うまくやっていけてるようで何よりである。この際だからと番犬ロボットに色々機能を追加しておくことにした。ただの落書き犯だったから被害は塀だけで済んだが、これが強盗とかなら冬美と夏雄が危なかった。それらを防ぐために番犬機能を搭載させたのだから、もっと強い番犬になってもらおう。そう、轟家らしく、ファイアー&アイスって感じのキラキラしたやつで。
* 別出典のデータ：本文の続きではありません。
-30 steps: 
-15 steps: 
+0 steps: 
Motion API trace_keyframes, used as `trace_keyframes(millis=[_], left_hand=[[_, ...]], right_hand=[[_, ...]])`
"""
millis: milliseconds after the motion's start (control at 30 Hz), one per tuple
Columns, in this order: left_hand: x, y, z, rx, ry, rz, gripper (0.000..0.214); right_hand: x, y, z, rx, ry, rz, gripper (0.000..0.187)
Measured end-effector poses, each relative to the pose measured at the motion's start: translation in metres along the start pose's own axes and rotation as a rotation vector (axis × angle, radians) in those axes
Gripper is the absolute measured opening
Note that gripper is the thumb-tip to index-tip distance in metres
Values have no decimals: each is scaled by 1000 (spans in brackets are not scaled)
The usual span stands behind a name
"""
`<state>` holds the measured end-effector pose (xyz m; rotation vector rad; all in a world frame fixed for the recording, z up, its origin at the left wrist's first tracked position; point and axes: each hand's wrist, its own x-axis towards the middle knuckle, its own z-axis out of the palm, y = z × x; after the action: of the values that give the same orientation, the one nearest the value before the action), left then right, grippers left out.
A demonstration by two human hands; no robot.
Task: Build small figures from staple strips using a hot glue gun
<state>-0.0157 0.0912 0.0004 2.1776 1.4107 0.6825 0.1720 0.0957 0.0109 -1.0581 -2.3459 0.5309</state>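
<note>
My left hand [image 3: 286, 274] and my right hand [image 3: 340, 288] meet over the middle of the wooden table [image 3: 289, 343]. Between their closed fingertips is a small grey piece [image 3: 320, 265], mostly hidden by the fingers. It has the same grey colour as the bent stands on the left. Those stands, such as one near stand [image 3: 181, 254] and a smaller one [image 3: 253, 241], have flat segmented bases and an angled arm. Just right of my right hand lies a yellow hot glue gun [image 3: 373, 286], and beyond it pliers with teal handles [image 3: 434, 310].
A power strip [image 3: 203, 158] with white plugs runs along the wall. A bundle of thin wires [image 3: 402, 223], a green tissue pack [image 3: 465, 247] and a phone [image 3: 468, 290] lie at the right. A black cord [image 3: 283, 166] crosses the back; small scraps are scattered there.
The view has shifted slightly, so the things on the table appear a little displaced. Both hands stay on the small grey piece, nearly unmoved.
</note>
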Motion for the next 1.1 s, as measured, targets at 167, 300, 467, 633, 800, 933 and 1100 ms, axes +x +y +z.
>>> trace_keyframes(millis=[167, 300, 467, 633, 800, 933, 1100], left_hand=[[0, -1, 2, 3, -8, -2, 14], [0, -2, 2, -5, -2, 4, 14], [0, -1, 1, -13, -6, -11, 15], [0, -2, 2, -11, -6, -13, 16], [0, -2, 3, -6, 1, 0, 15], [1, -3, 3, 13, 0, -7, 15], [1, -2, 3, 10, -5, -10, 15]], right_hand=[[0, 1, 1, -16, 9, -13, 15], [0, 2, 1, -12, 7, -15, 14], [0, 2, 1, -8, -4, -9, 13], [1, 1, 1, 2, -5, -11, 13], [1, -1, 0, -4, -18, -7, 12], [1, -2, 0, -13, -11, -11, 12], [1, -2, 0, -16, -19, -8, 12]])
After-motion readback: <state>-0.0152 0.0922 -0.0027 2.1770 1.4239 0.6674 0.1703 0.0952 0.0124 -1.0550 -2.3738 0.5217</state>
落書き犯、ミスター・スマイリーを追っていたエンデヴァー事務所であったが、途中強盗犯がショッピングモールに押し寄せ、店員を人質に取られてしまいピンチを迎える。
その状況を打破したのはなんとミスター・スマイリーであった。己の作品を傷つけられ、その報いを受けさせんと個性を行使したのだ。その強力な個性で迅速に事件解決へと導いたミスター・スマイリーは、緑谷の心からの訴えもあり、自ら罪を償うことを選んだのだった。
テレビ中継を通してミスター・スマイリーの個性が発動したのだが、それもあって彼の作品を掲載したホームページを通し、彼の作品は多くの人々に認められたという。孤高の芸術家、ミスター・スマイリーの悲願は思わぬ形で実現するのであった。

「おかえり、お父さん」
「おとーさまおかえりなさ〜い!」
『ワンッ! ワンワンッ!』
「!! おまえ……直ったのか」
「お父さんったら、連絡入れたのに既読つかないんだもん。よっぽど必死だったのね」

元気にエンデヴァーを出迎え、エンデヴァーの周りを走り回る番犬ロボットの頭を撫でた。きららと冬美は顔を見合わせ、どちらともなく笑った。本当に不器用な人だ。
それでも動物にはその愛情が分かるのだろう。番犬ロボットはそれはそれは嬉しそうに『ワンッ!』と鳴いたのだった。